Government considered several measures
When asked about this decision, Natural Resources Canada told National Observer in a statement that the government considered several measures to fulfill its commitment to enhance public participation on the Trans Mountain project.
"The government decided that a three-person panel was best suited to fulfill its commitment," said the statement. "The panel heard from local communities and Indigenous Peoples along the proposed pipeline and shipping routes, seeking their views and reporting back to the minister of natural resources. A three-person panel enabled broader engagement activities to take place and was more representative of Canada's diversity than a single ministerial representative."
The internal discussions highlighted in Keenan's email also show that senior bureaucrats presented the government with advice that stressed concerns over the high stakes for the oil and gas industry.
Commenting on a proposed memo to cabinet, Keenan wrote that the document needed to make “clearer and stronger” points about how the industry was facing “very difficult price conditions combined with barriers to access global markets that is deeply eroding confidence in the future of the industry.
“An effective transition strategy for pipelines currently under review is crucial to the industry’s seeing some prospect of global market access, and hence a willingness to invest,” Keenan continued. “Without it, the current economic fallout from low prices will be more severe. (this has to be in the MC. It can be in consideration section of MR or in background of this annex).”
(In internal government messages, MC would normally refer to a memo to cabinet, while MR would refer to a ministerial recommendation.)
The internal email also provided advice on why the government should tailor different solutions to the reviews of the Energy East and Trans Mountain applications that would "build public confidence while protecting procedural fairness."
“To respect the principle of not going back to square one need (sic) different approach for TMX where the NEB proceeding (sic) are virtually complete, compared to Energy East where they are just starting," Keenan wrote in the same email.
The oilsands are Canada’s fastest growing source of greenhouse gas emissions in Canada, but Trudeau has said that his decisions to approve the Trans Mountain project was part of a “trade off” to persuade Alberta to put a cap on the pollution from the oilsands and participate in a national climate change strategy.

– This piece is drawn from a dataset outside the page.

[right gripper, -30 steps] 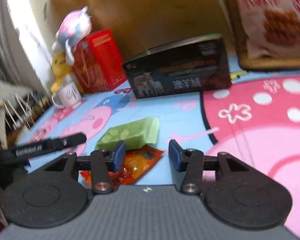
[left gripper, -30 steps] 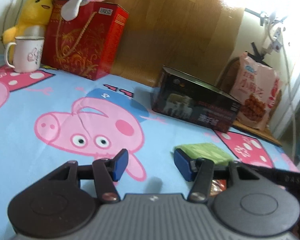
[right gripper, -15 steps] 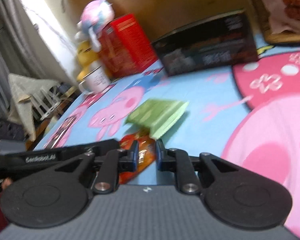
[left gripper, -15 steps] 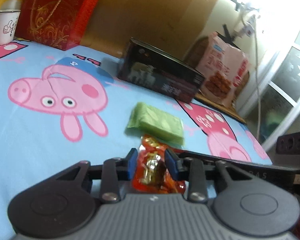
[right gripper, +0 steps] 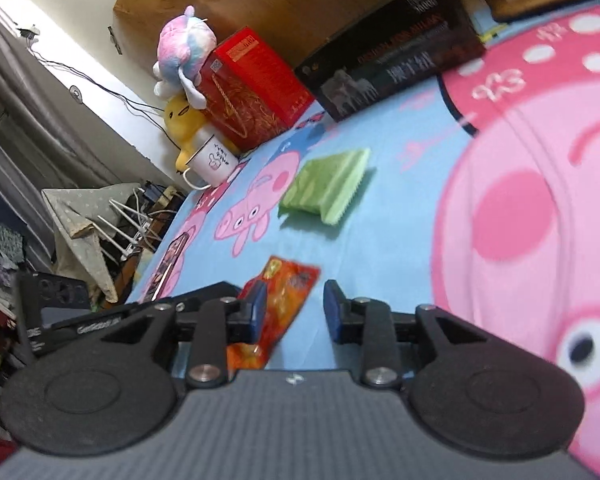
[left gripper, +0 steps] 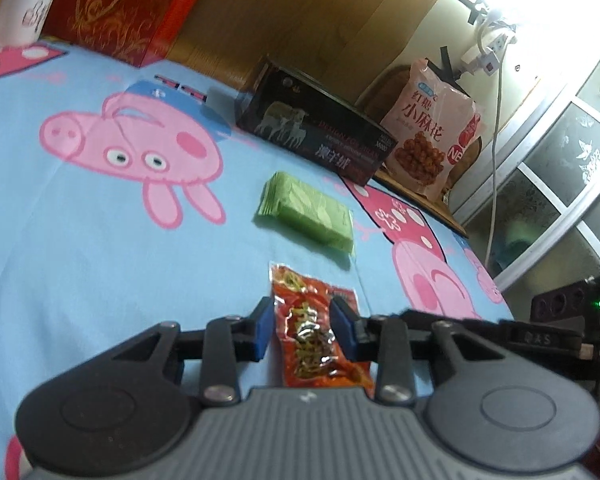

Internal industry data suggests that the industry doesn’t need all three currently proposed pipelines, including TransCanada’s Keystone XL project and Enbridge's Line 3 replacement, in order to support the anticipated growth in the industry over the next decade. However, the data indicates that Western Canadian oil production could grow by 86 per cent from now until 2030 if all three pipelines are built.
TransCanada abandoned its Energy East pipeline proposal a few months after U.S. President Donald Trump approved the Calgary-based company’s Keystone XL pipeline from Alberta to the gulf coast of Texas. The company has still not announced a final investment decision on whether to proceed with Keystone XL, but it has received some financial help from the Alberta government, which signed on as a customer to support the pipeline.
Editor's note: This article was updated at 7:35 p.m. ET on April 18, 2018 with new comments from Natural Resources Canada.